Clockwise from upper left: Cove hosts an Initials Game at the fair for WCCO, winners at Padraigs, and the many iterations of the home game.

But The Initials Game still hadn’t reached its final iteration. A year and a half ago, radio personality/hip-hop artist/man about town Sean McPherson put Cove in touch with Chuck Terhark, his Trivia Mafia cofounder, to see if they could turn it into a bar night. 

“Listeners all know this game very well because it's super popular and it’s every Friday morning,” Terhark says. “But I had never listened to the sports show, I just heard about it because it's a trivia thing that everybody plays.”

He knows all about it now. It took over a year to develop an app that would let people play live smoothly (during the pandemic, TM moved to a paperless format). Trivia Mafia’s version of the game kicked off this summer with a regular night at Falling Knife Brewing Co. 

“It was honestly even better than I pictured in my head,” Cove says of the launch. “It was super packed, and everybody had fun. And they had, like, 65 teams or something.”

It was also the first time Cove was able to play his game rather than being the host. “I write all the clues for the radio show, but I didn't do any of the content for this—Chuck and his team did,” he says. “I got to actually play, which is just super fun to be on the other side of it.”

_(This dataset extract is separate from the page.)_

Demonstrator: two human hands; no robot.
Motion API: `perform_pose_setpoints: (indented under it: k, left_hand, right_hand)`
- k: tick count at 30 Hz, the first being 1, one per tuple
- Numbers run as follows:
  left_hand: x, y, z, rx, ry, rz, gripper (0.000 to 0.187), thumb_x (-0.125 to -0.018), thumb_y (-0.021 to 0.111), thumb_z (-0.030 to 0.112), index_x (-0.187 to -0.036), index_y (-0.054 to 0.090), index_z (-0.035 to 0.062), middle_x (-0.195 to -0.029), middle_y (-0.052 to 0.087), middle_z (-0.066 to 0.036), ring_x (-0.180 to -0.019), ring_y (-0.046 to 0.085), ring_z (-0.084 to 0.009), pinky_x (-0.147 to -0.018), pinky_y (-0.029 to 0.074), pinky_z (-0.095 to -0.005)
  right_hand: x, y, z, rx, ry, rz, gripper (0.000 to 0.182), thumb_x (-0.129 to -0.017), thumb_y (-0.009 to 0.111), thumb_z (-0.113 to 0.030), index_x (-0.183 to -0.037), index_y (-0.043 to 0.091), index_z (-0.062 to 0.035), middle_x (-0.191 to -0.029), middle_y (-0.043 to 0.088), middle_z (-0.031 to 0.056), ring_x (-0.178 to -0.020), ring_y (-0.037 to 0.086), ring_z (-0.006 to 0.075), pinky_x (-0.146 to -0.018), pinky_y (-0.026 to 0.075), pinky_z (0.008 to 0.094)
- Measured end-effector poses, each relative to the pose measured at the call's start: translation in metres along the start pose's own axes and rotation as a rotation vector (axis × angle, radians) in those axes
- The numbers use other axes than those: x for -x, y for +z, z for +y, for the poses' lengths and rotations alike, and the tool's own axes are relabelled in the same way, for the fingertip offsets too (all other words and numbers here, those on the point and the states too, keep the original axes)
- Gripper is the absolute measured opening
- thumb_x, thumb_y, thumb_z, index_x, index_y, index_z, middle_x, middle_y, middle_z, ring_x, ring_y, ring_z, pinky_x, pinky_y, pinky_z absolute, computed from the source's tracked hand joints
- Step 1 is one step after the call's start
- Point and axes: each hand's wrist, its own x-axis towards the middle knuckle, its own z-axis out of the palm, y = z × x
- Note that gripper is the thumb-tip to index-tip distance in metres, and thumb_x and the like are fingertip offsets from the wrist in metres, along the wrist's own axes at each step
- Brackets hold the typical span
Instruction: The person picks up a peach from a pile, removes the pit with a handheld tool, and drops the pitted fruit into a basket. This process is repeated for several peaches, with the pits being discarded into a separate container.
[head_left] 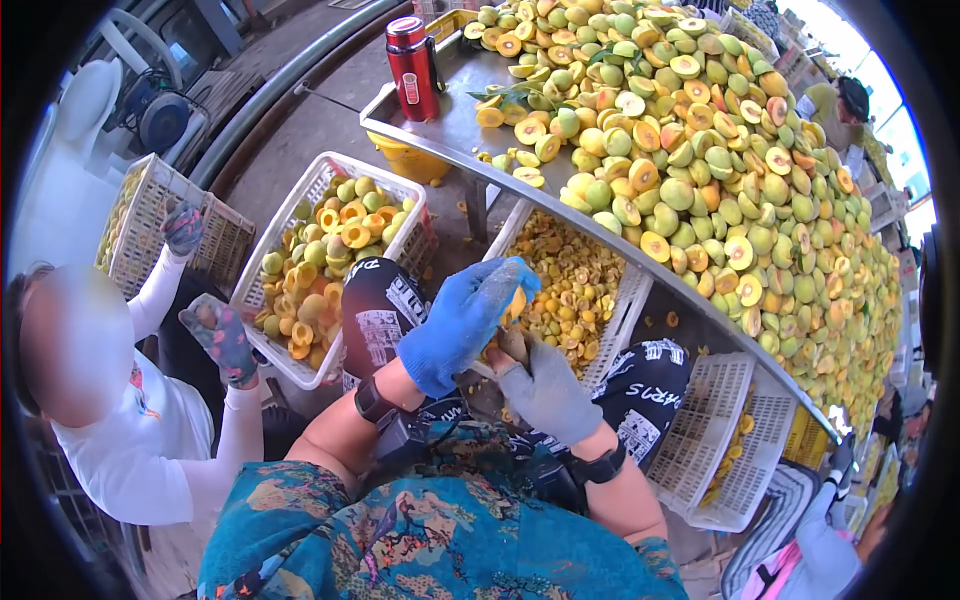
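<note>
My left hand [468, 318], in a blue glove, is closed around a halved peach [516, 303] with orange flesh showing at the fingertips. Just below and to the right, my right hand [550, 390] wears a grey glove. Its fingers are closed on a small brownish-grey object [513, 346], partly hidden, whose kind I cannot make out. The two hands nearly meet above a white crate [628, 315] between my knees. Small orange fruit pieces and pits [570, 290] lie in that crate.
A metal table [455, 95] bears a large heap of halved peaches [700, 150] and a red flask [412, 70]. To the left stands a white crate of peach halves [335, 265]. A co-worker [140, 430] sits beside it. More white crates [715, 430] stand at lower right.
</note>
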Motion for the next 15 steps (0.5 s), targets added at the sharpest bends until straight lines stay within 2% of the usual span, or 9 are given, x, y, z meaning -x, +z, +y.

“I think people like to have something to do when they’re going out with friends,” Terhark says of the enduring bar trivia phenomenon. “Most of our players are regular players who go up week after week, and they really make it. It becomes part of their lives.” 

The bar iteration of The Initials Game quickly built up its teams of regulars. It's been such a hit that, several months later, seven different venues in town are hosting game nights during the week.

While Cove doesn’t have to worry about writing clues for the bar events, he’s still on the hook for the radio segments and upcoming card game releases. He’s not worried about that though; he’s got a massive backlog. 

“I have a catalog on my computer of like 14,000 alphabetic items,” he says. “I also have an Excel spreadsheet of every combo I've used and when I've used them.”

As for the future of The Initials Game, Cove believes that it could still morph into another iteration, be it a video game, app, or television show. 

“I had a couple of conversations with TV producers during Covid,” he says. “Like, true, legit ones that were going to try to pitch it to Game Show Network or Netflix. That's my ultimate goal. I would love it if it became a TV show at some point. I think it's essentially like a blue collar version of Jeopardy, right? Like, you have to be smart, but you don't have to be Jeopardy smart.”